What to work on.
Your reply should be made up of every line in the records below that holds the string "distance".

Excerpts from a dataset.

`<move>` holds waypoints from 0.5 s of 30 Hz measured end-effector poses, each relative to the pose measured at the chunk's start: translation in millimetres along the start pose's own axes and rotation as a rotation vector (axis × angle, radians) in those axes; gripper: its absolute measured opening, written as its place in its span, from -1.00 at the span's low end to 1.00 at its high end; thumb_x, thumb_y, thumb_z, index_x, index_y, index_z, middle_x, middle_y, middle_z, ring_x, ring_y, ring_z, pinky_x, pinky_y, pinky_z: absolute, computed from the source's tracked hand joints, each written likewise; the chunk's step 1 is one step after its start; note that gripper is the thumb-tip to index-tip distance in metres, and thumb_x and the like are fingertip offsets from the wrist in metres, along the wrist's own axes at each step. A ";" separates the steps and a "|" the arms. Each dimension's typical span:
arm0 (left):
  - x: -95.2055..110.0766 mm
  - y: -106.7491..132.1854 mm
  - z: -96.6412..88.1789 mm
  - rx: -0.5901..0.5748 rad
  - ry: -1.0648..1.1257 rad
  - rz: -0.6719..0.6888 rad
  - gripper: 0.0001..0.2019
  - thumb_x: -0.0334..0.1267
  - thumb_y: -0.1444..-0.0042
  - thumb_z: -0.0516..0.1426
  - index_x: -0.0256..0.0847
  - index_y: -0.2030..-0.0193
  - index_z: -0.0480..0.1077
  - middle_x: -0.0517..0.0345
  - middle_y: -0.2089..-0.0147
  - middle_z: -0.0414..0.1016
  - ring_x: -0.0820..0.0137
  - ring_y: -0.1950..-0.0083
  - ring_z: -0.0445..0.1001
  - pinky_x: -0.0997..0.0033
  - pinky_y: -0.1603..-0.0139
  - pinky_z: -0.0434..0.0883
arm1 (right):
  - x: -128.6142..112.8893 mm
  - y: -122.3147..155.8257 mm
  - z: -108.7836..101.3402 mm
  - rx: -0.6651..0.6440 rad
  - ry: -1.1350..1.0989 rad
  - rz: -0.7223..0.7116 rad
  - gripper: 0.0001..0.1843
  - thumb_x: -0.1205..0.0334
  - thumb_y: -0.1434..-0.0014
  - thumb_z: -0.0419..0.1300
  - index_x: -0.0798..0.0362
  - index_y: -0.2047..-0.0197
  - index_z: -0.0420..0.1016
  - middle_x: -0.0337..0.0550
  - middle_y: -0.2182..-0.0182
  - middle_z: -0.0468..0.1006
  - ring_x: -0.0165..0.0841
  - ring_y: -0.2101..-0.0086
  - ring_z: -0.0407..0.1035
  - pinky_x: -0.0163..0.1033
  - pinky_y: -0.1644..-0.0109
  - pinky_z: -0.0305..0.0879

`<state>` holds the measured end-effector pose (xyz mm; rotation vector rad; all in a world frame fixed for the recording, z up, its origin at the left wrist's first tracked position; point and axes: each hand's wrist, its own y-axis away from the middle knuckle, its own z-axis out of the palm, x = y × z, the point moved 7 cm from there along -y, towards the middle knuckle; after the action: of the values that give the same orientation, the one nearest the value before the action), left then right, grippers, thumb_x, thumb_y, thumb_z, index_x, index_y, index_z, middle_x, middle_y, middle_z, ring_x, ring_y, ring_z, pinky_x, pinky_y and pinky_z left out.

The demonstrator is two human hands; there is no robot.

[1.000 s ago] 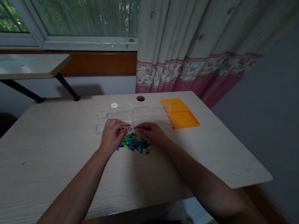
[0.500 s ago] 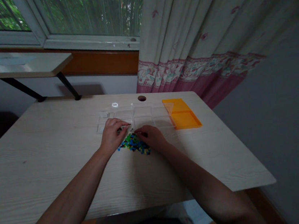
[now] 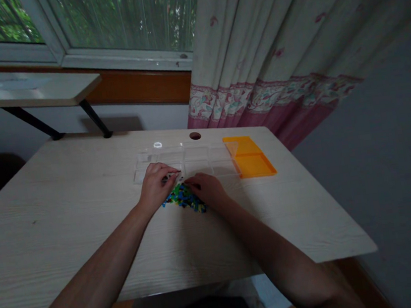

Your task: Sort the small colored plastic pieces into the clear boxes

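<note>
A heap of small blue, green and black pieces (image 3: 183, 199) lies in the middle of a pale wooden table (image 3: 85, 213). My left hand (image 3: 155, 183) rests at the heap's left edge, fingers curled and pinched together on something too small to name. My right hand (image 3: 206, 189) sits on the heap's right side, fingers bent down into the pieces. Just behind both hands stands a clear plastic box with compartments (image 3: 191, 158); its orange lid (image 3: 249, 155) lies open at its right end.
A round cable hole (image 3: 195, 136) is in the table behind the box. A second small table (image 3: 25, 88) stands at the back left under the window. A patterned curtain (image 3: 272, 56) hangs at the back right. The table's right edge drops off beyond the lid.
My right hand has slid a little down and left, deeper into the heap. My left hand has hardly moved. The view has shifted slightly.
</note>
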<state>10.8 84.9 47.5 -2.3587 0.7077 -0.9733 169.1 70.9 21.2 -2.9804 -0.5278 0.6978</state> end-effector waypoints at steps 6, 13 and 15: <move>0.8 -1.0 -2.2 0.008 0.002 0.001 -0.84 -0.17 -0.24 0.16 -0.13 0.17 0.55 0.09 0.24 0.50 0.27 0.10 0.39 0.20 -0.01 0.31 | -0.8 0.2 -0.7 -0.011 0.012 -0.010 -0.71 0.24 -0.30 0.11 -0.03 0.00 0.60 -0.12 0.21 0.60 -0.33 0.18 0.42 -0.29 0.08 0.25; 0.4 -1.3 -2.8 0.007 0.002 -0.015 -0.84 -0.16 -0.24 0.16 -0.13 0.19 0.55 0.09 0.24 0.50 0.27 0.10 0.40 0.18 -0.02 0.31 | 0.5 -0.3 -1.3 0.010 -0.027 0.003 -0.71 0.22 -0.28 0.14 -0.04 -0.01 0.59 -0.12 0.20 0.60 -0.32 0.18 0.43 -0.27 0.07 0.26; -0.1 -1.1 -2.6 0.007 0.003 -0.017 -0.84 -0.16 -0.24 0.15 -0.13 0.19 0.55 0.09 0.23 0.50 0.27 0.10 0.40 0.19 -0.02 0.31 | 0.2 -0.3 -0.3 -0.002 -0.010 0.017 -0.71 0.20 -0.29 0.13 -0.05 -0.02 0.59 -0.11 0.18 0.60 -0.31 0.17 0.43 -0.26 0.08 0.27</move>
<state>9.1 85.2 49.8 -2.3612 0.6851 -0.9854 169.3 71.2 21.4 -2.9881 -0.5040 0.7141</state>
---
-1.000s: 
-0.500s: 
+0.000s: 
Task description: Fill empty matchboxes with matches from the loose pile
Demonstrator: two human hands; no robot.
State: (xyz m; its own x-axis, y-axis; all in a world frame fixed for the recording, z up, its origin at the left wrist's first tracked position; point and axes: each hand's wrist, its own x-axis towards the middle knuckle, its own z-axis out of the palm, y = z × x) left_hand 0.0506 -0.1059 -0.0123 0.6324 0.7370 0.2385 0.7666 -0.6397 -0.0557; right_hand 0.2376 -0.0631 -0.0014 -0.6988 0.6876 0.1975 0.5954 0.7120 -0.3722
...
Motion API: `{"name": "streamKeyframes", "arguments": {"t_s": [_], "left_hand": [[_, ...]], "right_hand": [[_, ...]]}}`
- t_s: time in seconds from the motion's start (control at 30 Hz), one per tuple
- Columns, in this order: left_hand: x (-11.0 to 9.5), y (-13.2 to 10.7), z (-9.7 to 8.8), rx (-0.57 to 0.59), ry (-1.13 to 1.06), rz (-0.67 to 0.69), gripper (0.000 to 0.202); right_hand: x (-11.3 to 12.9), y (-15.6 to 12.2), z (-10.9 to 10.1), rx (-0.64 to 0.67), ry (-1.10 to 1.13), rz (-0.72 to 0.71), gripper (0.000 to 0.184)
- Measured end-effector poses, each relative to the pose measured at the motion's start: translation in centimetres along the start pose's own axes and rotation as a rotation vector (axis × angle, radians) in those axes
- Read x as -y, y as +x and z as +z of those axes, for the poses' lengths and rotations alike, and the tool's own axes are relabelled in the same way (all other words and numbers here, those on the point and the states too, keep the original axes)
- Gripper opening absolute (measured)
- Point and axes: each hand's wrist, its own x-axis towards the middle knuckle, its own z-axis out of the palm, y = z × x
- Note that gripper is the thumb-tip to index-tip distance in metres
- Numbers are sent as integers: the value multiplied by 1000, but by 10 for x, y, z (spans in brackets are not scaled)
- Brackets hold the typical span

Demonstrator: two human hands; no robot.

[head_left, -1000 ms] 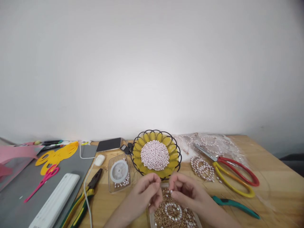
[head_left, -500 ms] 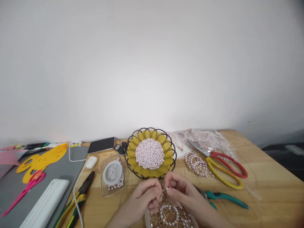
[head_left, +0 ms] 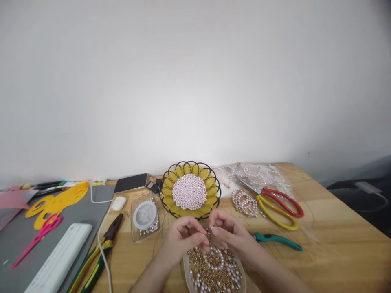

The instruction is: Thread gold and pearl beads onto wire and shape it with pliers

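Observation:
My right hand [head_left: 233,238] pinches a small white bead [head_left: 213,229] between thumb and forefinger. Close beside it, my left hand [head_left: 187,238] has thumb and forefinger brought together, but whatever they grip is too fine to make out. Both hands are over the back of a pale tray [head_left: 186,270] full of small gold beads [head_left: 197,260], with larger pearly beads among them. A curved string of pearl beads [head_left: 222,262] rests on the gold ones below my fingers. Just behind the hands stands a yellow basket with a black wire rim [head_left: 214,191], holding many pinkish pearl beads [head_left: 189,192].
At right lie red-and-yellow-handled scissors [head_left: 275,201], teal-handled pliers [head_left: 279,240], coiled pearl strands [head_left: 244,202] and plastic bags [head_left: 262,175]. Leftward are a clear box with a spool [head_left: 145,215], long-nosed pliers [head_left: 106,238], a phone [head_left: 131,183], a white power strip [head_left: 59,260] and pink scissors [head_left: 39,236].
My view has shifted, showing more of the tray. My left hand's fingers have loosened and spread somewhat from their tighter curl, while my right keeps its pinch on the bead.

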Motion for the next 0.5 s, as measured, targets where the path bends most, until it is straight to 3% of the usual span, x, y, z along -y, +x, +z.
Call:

Solution to this task.
`<move>` holds waypoints from 0.5 s of 30 Hz measured end-effector poses, each relative to the pose measured at the chunk's start: translation in millimetres along the start pose's own axes and rotation as a rotation vector (axis × angle, radians) in those axes; gripper: its absolute measured opening, written as its place in its span, from -1.00 at the span's low end to 1.00 at its high end; thumb_x, thumb_y, thumb_z, index_x, index_y, index_z, middle_x, middle_y, middle_z, ring_x, ring_y, ring_z, pinky_x, pinky_y, pinky_z: absolute, computed from the source's tracked hand joints, each written likewise; the chunk's step 1 is one step after its start; note that gripper is the thumb-tip to index-tip distance in metres, and thumb_x and the like are fingertip offsets from the wrist in metres, along the wrist's own axes at each step. A ";" separates the steps and a "|" the arms. Each dimension's typical span:
- Note that gripper is the thumb-tip to index-tip distance in metres

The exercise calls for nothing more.